Reputation: 2893
I can't seem to find any good use case for a bucket join in hive.
As i see it, When joining table A with table B :
A bucket join saves us the time of passing Table A to the reducers while loading Table B into the distributed cache and each mapper processes the corresponding bucket of Table B vs the bucket of Table A.
But, the loading of Table B into the distributed cache is done by a single task thus as the table get gets bigger this becomes a bottleneck.
So, If table B is small enough not to burden a single task its practically the same as doing a regular map-join with a small optimization.
On the other hand if table B can't fit into a single mapper has a whole, the process of reading it to the distributed cache could take a while.
Finally, it seems that the time to load table B into the distributed cache might be worth it because we don't need to pass the buckets of table A from the mappers to the reducers but this process shouldn't be too heavy unless table A is really big, because each mapper would read a single bucket that corresponds to a single reducer (the tables are bucketed by the join key) each reducer fetches 2 intermediate outputs (one for each table, not bad chance that the reducer is running on the same node as its corresponding mapper) and merges them and from this point the join is the same as in the mappers.
To conclude, I think the question is what costs more :
What do you think?
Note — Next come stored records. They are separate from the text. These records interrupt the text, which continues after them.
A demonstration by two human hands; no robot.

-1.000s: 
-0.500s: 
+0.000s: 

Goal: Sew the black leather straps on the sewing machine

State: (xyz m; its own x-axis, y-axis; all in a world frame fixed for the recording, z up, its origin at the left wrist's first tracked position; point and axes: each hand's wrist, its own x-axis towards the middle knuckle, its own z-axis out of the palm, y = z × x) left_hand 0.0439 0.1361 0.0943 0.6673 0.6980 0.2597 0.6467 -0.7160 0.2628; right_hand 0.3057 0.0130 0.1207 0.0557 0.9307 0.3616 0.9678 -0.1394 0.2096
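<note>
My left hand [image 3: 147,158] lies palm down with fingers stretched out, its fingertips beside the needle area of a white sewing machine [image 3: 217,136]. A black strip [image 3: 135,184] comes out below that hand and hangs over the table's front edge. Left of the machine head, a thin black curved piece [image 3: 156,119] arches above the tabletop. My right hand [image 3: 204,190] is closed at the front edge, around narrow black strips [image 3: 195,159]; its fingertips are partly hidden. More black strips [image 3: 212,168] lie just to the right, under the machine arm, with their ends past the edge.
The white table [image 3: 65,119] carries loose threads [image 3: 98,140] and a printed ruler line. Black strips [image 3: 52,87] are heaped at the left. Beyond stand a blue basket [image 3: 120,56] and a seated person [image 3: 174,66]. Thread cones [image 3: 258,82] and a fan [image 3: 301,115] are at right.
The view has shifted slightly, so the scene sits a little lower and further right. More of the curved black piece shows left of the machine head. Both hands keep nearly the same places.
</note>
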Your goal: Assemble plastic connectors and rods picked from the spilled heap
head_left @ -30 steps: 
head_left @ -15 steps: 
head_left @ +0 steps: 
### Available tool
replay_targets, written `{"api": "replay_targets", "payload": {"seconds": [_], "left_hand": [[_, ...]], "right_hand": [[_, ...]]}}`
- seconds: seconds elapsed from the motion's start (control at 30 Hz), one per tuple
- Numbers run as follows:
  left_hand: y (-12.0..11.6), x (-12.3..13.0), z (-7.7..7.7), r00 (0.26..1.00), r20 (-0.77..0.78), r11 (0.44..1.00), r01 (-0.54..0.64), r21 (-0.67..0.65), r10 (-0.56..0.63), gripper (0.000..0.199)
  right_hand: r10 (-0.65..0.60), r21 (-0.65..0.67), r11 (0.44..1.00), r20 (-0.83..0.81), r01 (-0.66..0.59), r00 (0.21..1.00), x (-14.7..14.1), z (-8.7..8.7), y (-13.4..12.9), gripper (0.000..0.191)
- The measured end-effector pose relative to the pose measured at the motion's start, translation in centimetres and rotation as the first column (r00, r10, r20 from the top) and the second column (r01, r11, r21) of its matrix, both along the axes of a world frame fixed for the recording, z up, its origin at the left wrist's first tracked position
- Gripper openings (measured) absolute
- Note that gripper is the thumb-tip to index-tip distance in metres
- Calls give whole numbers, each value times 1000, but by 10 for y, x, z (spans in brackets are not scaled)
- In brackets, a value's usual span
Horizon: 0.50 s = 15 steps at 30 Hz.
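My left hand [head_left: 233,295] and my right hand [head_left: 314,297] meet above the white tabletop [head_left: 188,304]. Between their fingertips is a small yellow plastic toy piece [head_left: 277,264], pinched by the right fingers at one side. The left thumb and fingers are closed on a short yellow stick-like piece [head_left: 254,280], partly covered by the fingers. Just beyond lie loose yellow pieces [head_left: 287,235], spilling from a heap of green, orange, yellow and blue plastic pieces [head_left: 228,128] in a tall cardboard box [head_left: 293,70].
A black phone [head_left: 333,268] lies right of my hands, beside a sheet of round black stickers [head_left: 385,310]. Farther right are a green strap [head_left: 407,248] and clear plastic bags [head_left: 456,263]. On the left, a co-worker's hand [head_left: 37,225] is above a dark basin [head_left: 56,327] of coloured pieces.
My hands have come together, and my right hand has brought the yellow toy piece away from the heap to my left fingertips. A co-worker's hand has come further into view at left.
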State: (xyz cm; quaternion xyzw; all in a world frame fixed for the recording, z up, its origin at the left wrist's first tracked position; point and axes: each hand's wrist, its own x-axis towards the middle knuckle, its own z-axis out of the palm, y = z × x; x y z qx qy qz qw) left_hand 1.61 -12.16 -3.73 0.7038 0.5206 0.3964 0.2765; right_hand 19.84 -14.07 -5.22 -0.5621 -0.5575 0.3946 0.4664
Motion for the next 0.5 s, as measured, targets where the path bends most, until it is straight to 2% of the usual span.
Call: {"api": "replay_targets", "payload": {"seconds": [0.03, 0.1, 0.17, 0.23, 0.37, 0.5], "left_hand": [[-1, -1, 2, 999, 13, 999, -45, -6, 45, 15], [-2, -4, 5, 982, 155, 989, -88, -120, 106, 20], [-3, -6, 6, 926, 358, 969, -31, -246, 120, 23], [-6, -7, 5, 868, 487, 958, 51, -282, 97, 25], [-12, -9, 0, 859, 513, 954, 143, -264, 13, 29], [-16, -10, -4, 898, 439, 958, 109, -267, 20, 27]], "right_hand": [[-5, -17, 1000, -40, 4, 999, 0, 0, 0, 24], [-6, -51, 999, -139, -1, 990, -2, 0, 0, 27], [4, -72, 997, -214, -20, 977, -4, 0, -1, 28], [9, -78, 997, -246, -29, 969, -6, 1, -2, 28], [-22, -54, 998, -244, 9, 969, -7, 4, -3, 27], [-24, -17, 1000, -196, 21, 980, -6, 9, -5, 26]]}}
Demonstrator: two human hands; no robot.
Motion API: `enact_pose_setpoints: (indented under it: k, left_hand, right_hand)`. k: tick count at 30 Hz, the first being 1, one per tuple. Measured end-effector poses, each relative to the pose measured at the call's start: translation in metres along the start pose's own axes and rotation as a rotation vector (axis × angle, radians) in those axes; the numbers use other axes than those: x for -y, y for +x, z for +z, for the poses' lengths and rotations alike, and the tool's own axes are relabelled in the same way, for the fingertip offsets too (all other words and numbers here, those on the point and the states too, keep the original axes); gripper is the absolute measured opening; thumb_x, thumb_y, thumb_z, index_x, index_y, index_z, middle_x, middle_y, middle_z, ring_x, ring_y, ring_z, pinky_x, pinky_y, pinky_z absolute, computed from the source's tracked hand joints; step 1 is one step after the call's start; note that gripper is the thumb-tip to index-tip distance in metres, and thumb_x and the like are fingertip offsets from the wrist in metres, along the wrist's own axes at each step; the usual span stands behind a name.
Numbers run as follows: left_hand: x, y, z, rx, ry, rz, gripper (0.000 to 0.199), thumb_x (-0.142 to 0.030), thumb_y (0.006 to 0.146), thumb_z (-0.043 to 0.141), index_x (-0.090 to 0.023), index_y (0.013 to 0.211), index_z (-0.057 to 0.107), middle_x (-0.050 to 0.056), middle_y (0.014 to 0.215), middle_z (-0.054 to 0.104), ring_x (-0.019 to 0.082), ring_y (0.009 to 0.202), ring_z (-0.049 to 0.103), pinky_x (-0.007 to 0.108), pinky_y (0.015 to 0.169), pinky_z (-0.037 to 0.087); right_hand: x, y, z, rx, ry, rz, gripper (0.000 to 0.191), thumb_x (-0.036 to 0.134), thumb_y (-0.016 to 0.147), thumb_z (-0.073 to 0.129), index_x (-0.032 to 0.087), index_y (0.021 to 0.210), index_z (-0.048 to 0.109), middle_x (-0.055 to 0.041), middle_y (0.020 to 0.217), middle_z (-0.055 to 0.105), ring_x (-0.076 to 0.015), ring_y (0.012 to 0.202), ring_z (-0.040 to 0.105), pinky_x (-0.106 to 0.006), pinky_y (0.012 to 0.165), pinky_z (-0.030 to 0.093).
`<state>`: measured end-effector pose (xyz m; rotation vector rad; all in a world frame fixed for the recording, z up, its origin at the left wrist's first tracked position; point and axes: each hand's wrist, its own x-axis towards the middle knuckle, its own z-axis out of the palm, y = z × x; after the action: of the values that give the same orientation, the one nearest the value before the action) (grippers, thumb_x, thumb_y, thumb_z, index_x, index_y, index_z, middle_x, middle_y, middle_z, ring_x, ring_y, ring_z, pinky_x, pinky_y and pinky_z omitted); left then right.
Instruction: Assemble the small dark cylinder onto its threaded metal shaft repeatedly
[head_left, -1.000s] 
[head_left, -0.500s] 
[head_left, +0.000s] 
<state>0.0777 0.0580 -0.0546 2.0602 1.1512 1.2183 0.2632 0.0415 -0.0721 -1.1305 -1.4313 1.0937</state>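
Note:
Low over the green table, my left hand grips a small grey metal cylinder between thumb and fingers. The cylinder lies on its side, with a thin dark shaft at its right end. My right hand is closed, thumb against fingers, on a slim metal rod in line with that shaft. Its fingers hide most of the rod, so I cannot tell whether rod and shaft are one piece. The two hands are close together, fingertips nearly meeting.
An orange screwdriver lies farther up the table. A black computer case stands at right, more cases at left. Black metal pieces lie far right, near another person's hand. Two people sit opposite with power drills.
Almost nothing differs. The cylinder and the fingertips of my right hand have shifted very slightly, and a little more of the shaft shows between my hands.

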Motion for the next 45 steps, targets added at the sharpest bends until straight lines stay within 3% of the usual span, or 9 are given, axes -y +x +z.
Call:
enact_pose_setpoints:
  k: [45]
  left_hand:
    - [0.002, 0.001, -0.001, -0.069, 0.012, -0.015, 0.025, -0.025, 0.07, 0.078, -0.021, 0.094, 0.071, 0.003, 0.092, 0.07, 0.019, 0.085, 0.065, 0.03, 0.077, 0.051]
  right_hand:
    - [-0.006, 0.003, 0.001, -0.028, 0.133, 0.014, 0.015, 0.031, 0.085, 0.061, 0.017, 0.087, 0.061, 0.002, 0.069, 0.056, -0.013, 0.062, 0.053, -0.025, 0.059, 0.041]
Can someone find a good usage to bucket join?
Upvotes: 0
Views: 2063
Reputation: 5223
I think you're confusing bucket join with a mapjoin. In the map join, the smaller table is loaded into the distributed cache, assuming it's small enough, and it is send to all the mappers. There's a 1 to N correspondence.
In a bucket join, you're joining two large tables both of which store the data in the same way: in N buckets (files), bucketed and sorted by the same column you're joining. So table A has N buckets, table B has N buckets too, so you can mergesort bucket #1 of A with bucket #1 of B, #2 with #2 etc. It's a 1 to 1 correspondence , N times. This is also done on the map side, but the distributed cache is not involved.
Upvotes: 0